§ Problem description
After finding the line with "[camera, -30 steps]" in the entries below, retype exactly each line from there through the line with "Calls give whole", including that final line.

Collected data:
---------------

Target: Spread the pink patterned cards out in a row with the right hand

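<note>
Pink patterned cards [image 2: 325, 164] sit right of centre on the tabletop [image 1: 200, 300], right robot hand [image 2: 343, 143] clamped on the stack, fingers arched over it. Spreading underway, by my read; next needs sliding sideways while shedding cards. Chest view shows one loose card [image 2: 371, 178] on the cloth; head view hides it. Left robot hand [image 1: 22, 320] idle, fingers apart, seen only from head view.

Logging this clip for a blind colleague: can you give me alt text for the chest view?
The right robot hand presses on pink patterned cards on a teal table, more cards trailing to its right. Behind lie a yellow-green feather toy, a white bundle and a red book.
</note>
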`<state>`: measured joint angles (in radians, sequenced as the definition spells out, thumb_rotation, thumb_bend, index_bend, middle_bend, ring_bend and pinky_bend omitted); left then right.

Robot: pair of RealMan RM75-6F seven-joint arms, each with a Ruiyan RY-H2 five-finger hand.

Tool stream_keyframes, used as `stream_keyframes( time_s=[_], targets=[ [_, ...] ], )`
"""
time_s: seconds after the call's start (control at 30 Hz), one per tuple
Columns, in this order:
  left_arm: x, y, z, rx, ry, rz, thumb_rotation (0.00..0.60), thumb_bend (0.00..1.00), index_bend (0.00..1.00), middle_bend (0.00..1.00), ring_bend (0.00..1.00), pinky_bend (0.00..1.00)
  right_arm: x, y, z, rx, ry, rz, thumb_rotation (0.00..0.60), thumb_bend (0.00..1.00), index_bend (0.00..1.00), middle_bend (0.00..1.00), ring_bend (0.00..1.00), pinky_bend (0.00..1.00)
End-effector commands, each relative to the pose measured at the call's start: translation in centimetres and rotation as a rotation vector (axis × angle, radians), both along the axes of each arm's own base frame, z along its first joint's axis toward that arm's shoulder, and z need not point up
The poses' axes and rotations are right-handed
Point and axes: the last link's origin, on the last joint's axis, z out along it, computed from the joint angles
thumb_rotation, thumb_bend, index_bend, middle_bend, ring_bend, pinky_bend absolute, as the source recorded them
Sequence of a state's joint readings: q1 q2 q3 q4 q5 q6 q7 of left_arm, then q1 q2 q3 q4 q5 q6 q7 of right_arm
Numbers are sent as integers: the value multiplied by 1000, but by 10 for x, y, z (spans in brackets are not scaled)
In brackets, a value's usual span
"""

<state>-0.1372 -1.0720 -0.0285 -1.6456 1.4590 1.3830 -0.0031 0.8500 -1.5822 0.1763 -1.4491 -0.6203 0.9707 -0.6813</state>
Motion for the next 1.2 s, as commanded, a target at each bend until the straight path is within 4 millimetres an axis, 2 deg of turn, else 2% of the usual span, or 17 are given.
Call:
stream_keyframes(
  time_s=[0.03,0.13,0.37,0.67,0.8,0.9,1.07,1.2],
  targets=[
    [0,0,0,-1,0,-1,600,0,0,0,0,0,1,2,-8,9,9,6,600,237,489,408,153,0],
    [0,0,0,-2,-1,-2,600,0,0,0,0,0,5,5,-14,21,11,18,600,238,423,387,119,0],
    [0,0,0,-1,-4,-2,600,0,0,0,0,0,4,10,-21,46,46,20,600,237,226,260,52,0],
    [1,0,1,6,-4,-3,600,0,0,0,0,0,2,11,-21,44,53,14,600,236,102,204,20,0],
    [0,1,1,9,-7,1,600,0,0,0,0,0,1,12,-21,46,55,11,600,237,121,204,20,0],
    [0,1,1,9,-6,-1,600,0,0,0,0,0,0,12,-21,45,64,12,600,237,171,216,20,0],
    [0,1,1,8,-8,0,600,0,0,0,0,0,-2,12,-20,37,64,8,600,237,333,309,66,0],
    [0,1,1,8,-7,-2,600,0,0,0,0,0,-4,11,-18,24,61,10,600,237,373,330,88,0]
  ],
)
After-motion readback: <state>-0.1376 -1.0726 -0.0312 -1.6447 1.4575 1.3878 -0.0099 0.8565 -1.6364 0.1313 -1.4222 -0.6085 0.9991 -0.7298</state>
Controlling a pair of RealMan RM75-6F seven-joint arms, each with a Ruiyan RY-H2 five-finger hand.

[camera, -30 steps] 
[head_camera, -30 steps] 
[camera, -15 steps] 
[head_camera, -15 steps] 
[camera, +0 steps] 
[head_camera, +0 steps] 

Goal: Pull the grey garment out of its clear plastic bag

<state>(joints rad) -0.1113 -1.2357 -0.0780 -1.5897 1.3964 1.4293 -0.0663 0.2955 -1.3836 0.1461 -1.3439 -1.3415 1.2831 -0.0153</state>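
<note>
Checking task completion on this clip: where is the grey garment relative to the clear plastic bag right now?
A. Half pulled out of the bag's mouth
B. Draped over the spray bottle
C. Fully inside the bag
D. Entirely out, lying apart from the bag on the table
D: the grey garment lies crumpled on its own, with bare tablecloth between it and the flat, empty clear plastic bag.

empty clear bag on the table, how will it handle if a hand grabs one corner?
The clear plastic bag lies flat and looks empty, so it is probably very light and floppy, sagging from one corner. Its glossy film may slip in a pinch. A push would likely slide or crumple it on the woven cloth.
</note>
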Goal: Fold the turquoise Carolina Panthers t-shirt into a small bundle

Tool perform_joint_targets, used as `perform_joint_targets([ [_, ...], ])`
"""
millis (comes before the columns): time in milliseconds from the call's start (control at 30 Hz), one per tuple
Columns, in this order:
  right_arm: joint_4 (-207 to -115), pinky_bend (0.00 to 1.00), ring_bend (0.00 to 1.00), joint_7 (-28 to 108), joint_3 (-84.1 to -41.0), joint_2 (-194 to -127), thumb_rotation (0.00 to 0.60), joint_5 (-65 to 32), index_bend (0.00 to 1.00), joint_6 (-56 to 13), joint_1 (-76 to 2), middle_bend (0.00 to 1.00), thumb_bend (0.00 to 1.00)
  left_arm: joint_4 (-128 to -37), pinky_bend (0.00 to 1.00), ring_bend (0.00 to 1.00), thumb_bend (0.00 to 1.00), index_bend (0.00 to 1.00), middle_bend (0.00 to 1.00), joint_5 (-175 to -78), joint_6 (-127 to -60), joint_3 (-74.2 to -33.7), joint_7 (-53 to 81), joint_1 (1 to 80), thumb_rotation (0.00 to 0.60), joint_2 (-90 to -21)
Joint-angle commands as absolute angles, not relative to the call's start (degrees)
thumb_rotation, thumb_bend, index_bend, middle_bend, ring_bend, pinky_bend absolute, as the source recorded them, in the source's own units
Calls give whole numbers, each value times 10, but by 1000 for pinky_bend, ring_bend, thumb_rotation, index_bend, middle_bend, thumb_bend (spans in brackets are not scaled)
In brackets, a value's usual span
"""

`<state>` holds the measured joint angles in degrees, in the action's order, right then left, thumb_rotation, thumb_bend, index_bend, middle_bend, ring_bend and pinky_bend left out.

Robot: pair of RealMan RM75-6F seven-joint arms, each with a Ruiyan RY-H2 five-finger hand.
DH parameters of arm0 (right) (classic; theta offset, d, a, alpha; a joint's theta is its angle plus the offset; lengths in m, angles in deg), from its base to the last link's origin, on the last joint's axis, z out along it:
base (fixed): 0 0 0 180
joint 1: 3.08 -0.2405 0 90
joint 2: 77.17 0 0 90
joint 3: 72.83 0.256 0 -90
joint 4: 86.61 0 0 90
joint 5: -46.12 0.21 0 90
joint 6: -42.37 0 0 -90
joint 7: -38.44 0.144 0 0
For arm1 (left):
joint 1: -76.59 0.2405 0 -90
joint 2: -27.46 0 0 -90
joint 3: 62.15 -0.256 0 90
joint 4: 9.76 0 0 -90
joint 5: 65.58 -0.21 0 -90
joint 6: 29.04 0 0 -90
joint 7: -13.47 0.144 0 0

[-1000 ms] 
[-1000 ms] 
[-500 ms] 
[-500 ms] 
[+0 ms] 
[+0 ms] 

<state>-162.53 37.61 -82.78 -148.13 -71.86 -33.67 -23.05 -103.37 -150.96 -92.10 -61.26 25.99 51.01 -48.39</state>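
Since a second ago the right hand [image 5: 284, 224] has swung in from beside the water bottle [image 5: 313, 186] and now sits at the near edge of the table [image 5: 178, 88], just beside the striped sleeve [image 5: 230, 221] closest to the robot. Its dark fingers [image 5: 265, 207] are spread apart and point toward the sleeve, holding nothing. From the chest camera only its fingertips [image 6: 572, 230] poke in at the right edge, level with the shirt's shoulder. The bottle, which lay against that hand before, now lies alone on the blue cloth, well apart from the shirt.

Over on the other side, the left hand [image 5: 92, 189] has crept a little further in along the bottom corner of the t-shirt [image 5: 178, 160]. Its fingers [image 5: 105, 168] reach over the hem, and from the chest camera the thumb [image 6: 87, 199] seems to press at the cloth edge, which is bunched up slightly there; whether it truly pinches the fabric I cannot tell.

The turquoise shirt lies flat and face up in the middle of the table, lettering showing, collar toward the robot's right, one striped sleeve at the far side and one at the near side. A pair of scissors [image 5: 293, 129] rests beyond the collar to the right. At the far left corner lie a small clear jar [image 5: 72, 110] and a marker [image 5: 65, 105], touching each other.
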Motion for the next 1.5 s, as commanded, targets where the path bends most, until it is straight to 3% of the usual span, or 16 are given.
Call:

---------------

§ Solution
[camera, -30 steps] 
[head_camera, -30 steps] 
[camera, -15 steps] 
[head_camera, -15 steps] 
[camera, +0 steps] 
[head_camera, +0 steps] 

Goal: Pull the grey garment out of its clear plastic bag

<state>(joints rad) -0.1113 -1.2357 -0.0780 -1.5897 1.3964 1.4293 -0.0663 0.2955 -1.3836 0.1461 -1.3439 -1.3415 1.2831 -0.0153</state>
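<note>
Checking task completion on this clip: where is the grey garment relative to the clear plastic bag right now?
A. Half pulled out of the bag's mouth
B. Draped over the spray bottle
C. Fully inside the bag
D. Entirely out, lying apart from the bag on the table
D: the grey garment lies crumpled on its own, with bare tablecloth between it and the flat, empty clear plastic bag.

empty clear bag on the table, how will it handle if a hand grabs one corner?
The clear plastic bag lies flat and looks empty, so it is probably very light and floppy, sagging from one corner. Its glossy film may slip in a pinch. A push would likely slide or crumple it on the woven cloth.
</note>
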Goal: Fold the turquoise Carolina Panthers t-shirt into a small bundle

Tool perform_joint_targets, used as `perform_joint_targets([ [_, ...], ])`
"""
millis (comes before the columns): time in milliseconds from the call's start (control at 30 Hz), one per tuple
Columns, in this order:
  right_arm: joint_4 (-207 to -115), pinky_bend (0.00 to 1.00), ring_bend (0.00 to 1.00), joint_7 (-28 to 108), joint_3 (-84.1 to -41.0), joint_2 (-194 to -127), thumb_rotation (0.00 to 0.60), joint_5 (-65 to 32), index_bend (0.00 to 1.00), joint_6 (-56 to 13), joint_1 (-76 to 2), middle_bend (0.00 to 1.00), thumb_bend (0.00 to 1.00)
  left_arm: joint_4 (-128 to -37), pinky_bend (0.00 to 1.00), ring_bend (0.00 to 1.00), thumb_bend (0.00 to 1.00), index_bend (0.00 to 1.00), middle_bend (0.00 to 1.00), joint_5 (-175 to -78), joint_6 (-127 to -60), joint_3 (-74.2 to -33.7), joint_7 (-53 to 81), joint_1 (1 to 80), thumb_rotation (0.00 to 0.60), joint_2 (-90 to -21)
Joint-angle commands as absolute angles, not relative to the call's start (degrees)
thumb_rotation, thumb_bend, index_bend, middle_bend, ring_bend, pinky_bend absolute, as the source recorded them, in the source's own units
Calls give whole numbers, each value times 10, but by 1000 for pinky_bend, ring_bend, thumb_rotation, index_bend, middle_bend, thumb_bend (spans in brackets are not scaled)

Nothing else is part of this output.